The New Orleans City Council has called a special meeting for today, and everything on its agenda involves some sort of disagreement with Mayor LaToya Cantrell's office.
Conflict between the mayor and council hasn't existed to this extent in decades, says political analyst and Gambit columnist Clancy DuBos.
"The last time I saw this much confrontation and conflict between the mayor and the council was when Dutch Morial was mayor and that was 40 years ago," said DuBos.
DuBos says those disagreements between Morial and the council were mostly political, but what is happening now between Cantrell and the council seems to run deeper.
"Here you have people disagreeing with the mayor because of fundamental differences in how the city should be run, and whether the city is being run honestly," said DuBos.
The council meets this morning at 10 a.m. and will look into what the mayor's office knew about the relationship between some of its staff and the company that was awarded the Smart Cities technology contract.
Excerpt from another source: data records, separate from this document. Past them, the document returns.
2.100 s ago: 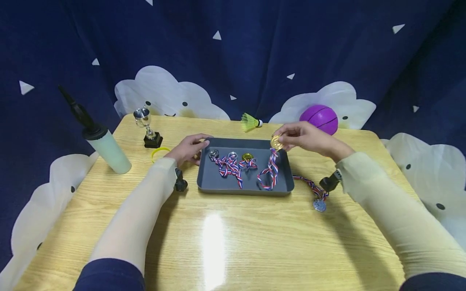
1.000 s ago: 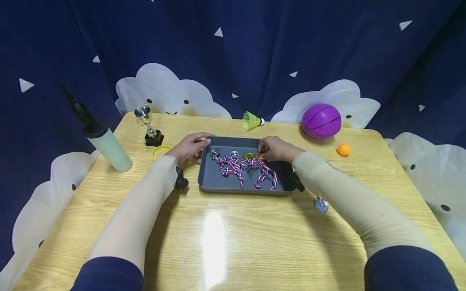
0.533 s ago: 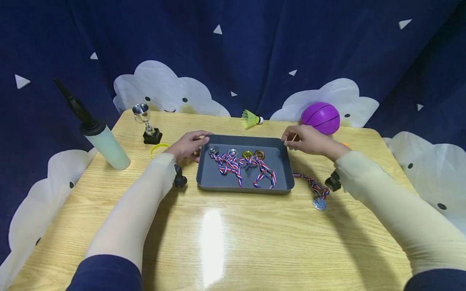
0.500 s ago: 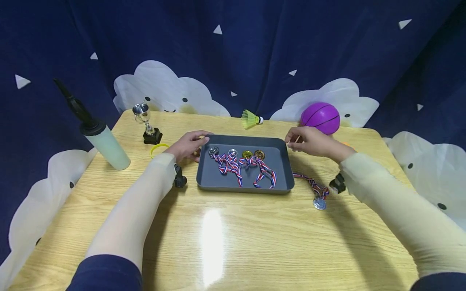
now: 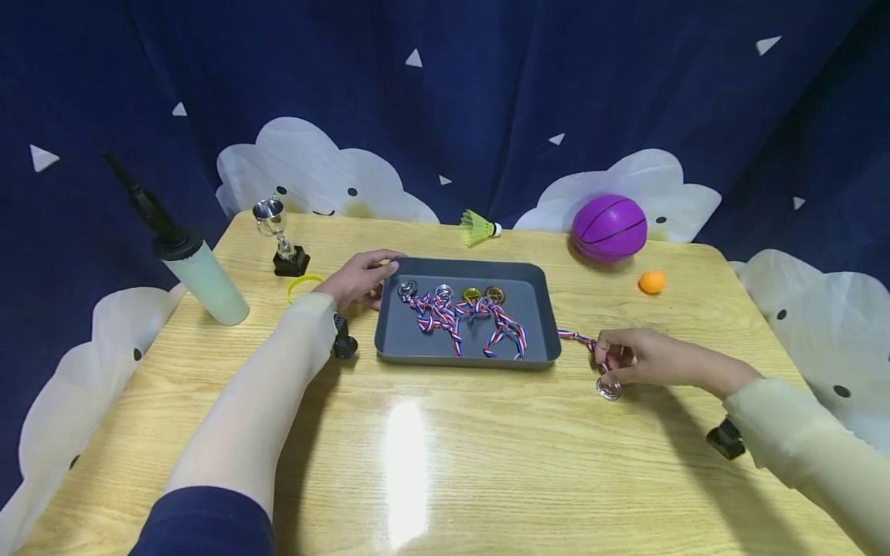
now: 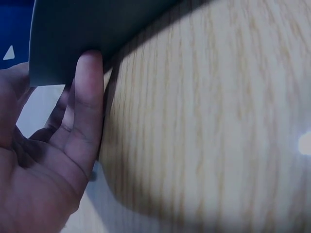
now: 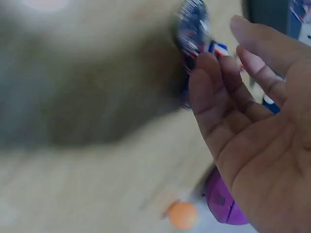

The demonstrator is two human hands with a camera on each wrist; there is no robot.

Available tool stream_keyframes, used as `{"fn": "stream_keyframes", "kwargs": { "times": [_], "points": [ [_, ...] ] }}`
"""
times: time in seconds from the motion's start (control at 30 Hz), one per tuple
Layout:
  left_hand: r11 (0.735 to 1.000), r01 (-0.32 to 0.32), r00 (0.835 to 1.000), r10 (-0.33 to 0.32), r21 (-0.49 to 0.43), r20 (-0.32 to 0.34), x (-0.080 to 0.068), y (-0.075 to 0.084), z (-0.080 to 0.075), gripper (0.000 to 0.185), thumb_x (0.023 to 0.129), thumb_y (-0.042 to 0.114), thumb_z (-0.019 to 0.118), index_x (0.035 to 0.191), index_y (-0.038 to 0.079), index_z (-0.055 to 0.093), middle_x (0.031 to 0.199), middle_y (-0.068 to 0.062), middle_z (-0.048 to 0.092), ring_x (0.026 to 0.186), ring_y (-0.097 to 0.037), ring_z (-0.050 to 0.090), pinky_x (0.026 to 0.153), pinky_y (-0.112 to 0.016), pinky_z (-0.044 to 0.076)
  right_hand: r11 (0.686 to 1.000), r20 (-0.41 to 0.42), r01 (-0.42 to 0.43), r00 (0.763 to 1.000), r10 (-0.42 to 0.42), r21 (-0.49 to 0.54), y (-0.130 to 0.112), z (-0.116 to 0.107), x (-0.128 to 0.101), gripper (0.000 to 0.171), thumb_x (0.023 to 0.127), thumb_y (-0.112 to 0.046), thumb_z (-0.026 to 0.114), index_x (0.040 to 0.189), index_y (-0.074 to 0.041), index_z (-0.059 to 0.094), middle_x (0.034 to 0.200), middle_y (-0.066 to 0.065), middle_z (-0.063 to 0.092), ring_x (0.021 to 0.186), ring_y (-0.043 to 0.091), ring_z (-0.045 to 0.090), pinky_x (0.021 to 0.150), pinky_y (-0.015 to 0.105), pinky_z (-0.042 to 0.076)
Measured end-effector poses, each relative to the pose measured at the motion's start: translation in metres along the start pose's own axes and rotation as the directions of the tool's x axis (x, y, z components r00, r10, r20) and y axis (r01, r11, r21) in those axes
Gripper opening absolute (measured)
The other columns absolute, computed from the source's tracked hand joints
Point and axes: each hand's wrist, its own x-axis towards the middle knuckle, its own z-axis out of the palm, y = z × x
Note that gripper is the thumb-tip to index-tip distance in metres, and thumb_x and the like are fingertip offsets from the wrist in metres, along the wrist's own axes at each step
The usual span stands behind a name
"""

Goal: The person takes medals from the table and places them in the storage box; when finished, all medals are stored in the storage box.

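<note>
Half a second ago the right hand (image 5: 647,361) hovered by the far right corner of the dark grey rectangular metal tray (image 5: 535,276); it has since dropped toward the person and now sits on the pale wooden table (image 5: 445,455) just right of the tray's near corner, fingers curled down over the silver medal on its red, white and blue ribbon (image 5: 608,386).

Going left to right: a pale green air pump with a black handle (image 5: 198,282) stands at the table's left edge, then a small silver trophy cup on a black base (image 5: 281,243) and a yellow ring (image 5: 304,285) beside it. The left hand (image 5: 359,278) rests against the tray's far left corner, fingers laid straight along the rim and gripping nothing; it has not shifted. Inside the tray four medals (image 5: 452,293) lie in a row along the far wall, their striped ribbons tangled toward the near wall. Behind the tray is a green shuttlecock (image 5: 476,228); further right, a purple ball (image 5: 609,227) and a small orange ball (image 5: 652,282).

The silver medal lies on the table outside the tray, its ribbon trailing to the tray's corner. The right wrist view is blurred, so whether the fingers already pinch it I cannot tell.

What could go wrong, as I judge it: the ribbon end may catch on the tray's rim when lifted, dragging the tray or snagging the tangled ribbons within.
</note>
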Motion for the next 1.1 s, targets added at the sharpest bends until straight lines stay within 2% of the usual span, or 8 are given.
{"fn": "stream_keyframes", "kwargs": {
  "times": [0.07,0.2,0.4,0.6,0.8,0.9,1.0,1.1],
  "points": [
    [1.0,0.0,1.0,0.0,0.005,-0.001,0.001,-0.001,0.0,0.045,0.114,0.033,0.043,0.158,0.026,0.047,0.125,-0.016,0.056,0.076,-0.018,0.055,0.064,-0.03,0.059,1.0,0.023,0.03,0.999,-0.03,0.01,0.003,0.009,-0.006,0.024,0.09,-0.01,0.081,0.105,-0.007,0.063,0.09,0.0,0.062,0.08,0.002,0.055,0.066,0.022,0.051],
    [1.0,-0.007,1.0,0.007,0.009,0.006,0.002,-0.003,0.001,0.045,0.114,0.032,0.043,0.159,0.025,0.046,0.13,-0.019,0.057,0.078,-0.017,0.06,0.066,-0.03,0.06,0.999,0.022,0.024,0.999,-0.023,-0.04,0.007,0.019,-0.013,0.029,0.088,-0.007,0.082,0.11,-0.008,0.063,0.098,0.003,0.059,0.085,0.003,0.054,0.069,0.022,0.052],
    [1.0,-0.01,1.0,0.009,0.013,0.012,0.0,-0.002,0.001,0.046,0.114,0.032,0.042,0.16,0.025,0.044,0.129,-0.019,0.056,0.077,-0.019,0.061,0.066,-0.03,0.061,0.992,-0.031,0.013,0.999,-0.017,-0.128,0.009,0.022,-0.013,0.029,0.085,-0.008,0.084,0.102,-0.01,0.061,0.093,-0.001,0.057,0.081,0.001,0.051,0.067,0.022,0.048],
    [1.0,-0.005,1.0,0.005,0.008,0.008,0.0,-0.002,0.001,0.046,0.114,0.033,0.042,0.16,0.025,0.045,0.13,-0.018,0.056,0.078,-0.018,0.061,0.066,-0.03,0.06,0.982,-0.074,0.016,0.997,-0.03,-0.188,0.006,0.021,-0.011,0.032,0.084,-0.018,0.087,0.091,-0.014,0.056,0.083,-0.006,0.05,0.075,0.0,0.042,0.062,0.021,0.038],
    [1.0,-0.006,1.0,0.006,0.002,0.007,0.0,-0.002,0.002,0.046,0.114,0.033,0.042,0.159,0.026,0.045,0.13,-0.017,0.057,0.078,-0.017,0.062,0.066,-0.03,0.061,0.985,-0.067,0.067,0.995,-0.079,-0.158,0.005,0.017,-0.008,0.028,0.091,-0.015,0.082,0.083,-0.015,0.055,0.073,-0.012,0.046,0.066,-0.006,0.038,0.056,0.018,0.036],
    [1.0,-0.009,1.0,0.009,0.001,0.008,0.0,-0.002,0.003,0.046,0.114,0.032,0.042,0.16,0.025,0.045,0.13,-0.017,0.058,0.077,-0.016,0.062,0.066,-0.03,0.061,0.987,-0.069,0.09,0.993,-0.099,-0.131,0.003,0.012,-0.006,0.022,0.095,-0.011,0.077,0.083,-0.017,0.06,0.074,-0.015,0.051,0.067,-0.007,0.042,0.057,0.018,0.04],
    [1.0,-0.003,1.0,0.003,0.001,0.005,0.0,-0.002,0.002,0.045,0.114,0.032,0.042,0.159,0.025,0.045,0.128,-0.016,0.058,0.078,-0.017,0.062,0.066,-0.03,0.06,0.989,-0.109,0.092,0.989,-0.104,-0.116,-0.005,0.002,-0.003,0.015,0.096,-0.007,0.074,0.087,-0.017,0.066,0.081,-0.013,0.06,0.072,-0.005,0.048,0.06,0.02,0.045],
    [1.0,0.002,1.0,-0.002,-0.001,-0.002,0.001,-0.002,0.001,0.045,0.114,0.033,0.043,0.159,0.026,0.046,0.128,-0.016,0.057,0.078,-0.017,0.061,0.065,-0.03,0.06,0.989,-0.192,0.079,0.976,-0.102,-0.126,-0.017,-0.011,0.001,0.009,0.094,-0.005,0.075,0.092,-0.014,0.072,0.09,-0.009,0.064,0.08,-0.004,0.05,0.064,0.021,0.048]
  ]
}}
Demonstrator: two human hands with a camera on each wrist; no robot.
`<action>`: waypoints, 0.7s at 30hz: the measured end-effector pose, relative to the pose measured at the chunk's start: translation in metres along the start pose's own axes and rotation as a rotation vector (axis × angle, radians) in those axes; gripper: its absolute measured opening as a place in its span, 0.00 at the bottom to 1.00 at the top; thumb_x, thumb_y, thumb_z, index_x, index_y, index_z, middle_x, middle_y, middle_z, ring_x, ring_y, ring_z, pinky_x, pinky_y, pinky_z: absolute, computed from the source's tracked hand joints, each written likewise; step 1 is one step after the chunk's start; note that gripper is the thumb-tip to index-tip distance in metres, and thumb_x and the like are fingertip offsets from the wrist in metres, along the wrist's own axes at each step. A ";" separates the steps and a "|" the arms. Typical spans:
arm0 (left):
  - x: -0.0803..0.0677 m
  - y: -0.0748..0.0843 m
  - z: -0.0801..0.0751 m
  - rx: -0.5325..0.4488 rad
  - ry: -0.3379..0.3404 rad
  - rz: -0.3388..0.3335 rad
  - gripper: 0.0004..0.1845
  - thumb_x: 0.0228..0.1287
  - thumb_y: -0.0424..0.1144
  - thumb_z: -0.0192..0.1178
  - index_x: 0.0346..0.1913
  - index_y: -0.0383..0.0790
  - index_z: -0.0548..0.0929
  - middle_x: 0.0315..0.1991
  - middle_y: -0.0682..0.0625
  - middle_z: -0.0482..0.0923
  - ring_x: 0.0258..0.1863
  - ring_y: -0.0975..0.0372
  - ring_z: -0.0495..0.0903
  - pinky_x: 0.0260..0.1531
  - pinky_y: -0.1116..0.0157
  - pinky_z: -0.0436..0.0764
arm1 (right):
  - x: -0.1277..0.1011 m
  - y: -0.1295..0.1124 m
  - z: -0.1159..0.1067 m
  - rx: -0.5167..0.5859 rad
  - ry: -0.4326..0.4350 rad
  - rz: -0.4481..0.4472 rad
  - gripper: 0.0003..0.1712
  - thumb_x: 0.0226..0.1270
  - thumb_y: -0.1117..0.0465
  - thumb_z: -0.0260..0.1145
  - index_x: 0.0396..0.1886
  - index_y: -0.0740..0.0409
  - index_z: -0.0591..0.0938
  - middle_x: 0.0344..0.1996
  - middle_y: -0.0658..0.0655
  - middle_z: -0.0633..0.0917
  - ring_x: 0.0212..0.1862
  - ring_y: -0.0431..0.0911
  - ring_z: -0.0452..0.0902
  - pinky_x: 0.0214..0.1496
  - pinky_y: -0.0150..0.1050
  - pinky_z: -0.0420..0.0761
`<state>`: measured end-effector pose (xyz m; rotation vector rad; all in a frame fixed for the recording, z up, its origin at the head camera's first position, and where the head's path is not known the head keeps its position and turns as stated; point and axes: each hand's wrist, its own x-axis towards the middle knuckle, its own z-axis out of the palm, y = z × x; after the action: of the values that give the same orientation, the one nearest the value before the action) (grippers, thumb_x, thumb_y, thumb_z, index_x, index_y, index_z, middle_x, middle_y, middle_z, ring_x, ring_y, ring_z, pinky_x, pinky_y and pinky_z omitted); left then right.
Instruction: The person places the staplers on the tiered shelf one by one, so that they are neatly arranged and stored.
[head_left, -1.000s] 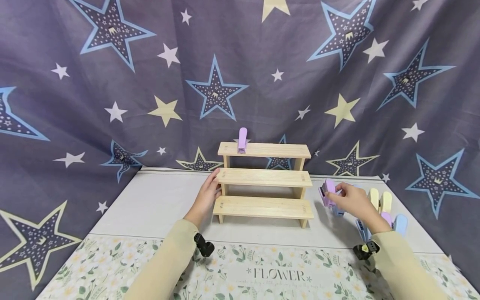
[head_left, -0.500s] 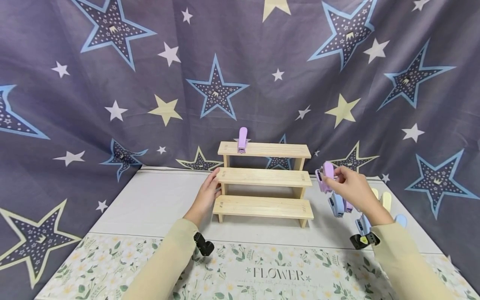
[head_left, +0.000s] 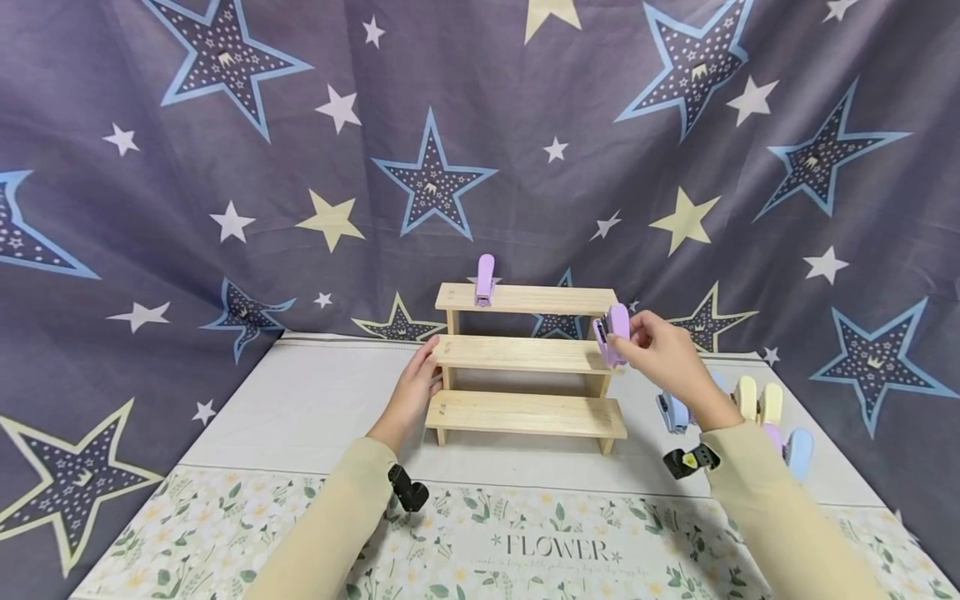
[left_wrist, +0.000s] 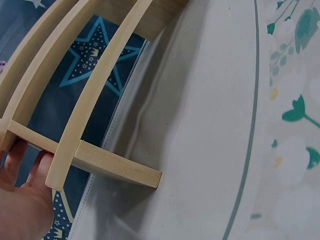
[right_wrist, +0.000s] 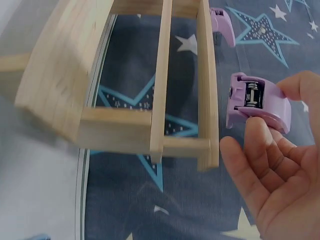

That company has since announced that it is backing out of the deal.
The council will also talk about the mayor's decision to extend the Wisner legal trust, an arrangement bequeathed to the city more than a century ago, that could potentially be costing the city millions of dollars; and it will consider an ordinance directing the mayor's office use American Rescue Plan Act money to help pay for an Entergy substation dedicated to the New Orleans Sewerage & Water Board.